**ASSIGNMENT**
Beneath this line is the data. Output exactly the lines from the line with "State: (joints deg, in" to the line with "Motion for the", both ends included, and nothing more.

**DATA BELOW**

════

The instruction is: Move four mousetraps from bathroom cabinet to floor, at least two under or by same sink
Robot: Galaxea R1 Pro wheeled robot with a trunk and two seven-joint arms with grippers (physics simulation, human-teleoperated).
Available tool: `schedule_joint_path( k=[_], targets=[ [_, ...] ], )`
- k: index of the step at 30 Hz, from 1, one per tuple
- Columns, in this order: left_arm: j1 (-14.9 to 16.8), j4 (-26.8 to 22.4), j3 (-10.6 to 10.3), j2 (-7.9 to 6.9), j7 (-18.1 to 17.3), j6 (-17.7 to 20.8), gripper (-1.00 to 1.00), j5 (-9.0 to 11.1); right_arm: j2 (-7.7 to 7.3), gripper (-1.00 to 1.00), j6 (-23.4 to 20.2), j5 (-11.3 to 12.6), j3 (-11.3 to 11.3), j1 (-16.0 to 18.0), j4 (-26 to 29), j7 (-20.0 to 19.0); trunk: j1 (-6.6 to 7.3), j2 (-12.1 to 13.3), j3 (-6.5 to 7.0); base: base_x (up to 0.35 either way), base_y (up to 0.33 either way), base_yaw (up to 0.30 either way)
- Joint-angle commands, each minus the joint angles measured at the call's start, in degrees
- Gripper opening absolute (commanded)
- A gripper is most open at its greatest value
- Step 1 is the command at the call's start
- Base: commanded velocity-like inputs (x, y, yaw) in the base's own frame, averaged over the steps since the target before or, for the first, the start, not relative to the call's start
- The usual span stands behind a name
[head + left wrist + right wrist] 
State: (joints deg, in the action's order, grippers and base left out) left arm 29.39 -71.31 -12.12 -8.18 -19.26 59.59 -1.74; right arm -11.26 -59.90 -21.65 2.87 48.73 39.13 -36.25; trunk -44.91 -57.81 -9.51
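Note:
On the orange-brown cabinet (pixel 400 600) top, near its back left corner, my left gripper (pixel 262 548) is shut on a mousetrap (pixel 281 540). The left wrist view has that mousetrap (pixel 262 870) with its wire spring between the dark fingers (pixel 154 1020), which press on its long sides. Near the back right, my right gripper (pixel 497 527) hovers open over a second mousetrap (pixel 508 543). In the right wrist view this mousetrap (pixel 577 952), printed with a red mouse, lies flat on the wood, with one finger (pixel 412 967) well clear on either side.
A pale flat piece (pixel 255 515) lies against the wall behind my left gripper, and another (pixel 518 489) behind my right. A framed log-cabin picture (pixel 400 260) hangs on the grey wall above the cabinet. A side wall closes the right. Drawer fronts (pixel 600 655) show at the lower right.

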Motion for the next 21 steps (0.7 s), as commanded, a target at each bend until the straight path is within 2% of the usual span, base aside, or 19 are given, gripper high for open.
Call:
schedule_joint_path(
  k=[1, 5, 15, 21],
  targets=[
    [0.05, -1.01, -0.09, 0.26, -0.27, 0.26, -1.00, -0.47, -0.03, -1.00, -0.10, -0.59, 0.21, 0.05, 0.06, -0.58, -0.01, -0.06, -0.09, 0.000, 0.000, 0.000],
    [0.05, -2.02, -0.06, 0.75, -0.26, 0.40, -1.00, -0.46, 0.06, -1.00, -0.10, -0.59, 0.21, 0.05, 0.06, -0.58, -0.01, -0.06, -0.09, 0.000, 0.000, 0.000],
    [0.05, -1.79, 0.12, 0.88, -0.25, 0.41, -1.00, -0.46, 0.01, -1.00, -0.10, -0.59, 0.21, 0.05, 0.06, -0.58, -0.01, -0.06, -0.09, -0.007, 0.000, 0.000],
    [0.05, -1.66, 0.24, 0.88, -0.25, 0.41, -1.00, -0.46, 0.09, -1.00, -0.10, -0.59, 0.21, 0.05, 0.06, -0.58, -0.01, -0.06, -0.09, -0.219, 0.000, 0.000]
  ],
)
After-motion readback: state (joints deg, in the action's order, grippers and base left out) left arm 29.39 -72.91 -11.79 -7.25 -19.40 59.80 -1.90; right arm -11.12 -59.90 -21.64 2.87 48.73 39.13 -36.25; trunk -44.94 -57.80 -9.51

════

**TASK RESULT**
State: (joints deg, in the action's order, grippers and base left out) left arm 29.39 -71.31 -12.12 -8.18 -19.26 59.59 -1.74; right arm -11.26 -59.90 -21.65 2.87 48.73 39.13 -36.25; trunk -44.91 -57.81 -9.51
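Note:
On the orange-brown cabinet (pixel 400 600) top, near its back left corner, my left gripper (pixel 262 548) is shut on a mousetrap (pixel 281 540). The left wrist view has that mousetrap (pixel 262 870) with its wire spring between the dark fingers (pixel 154 1020), which press on its long sides. Near the back right, my right gripper (pixel 497 527) hovers open over a second mousetrap (pixel 508 543). In the right wrist view this mousetrap (pixel 577 952), printed with a red mouse, lies flat on the wood, with one finger (pixel 412 967) well clear on either side.
A pale flat piece (pixel 255 515) lies against the wall behind my left gripper, and another (pixel 518 489) behind my right. A framed log-cabin picture (pixel 400 260) hangs on the grey wall above the cabinet. A side wall closes the right. Drawer fronts (pixel 600 655) show at the lower right.
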
Motion for the next 21 steps (0.7 s), as commanded, a target at each bend until the straight path is within 2% of the usual span, base aside, or 19 are given, gripper high for open.

The output is complete as shown.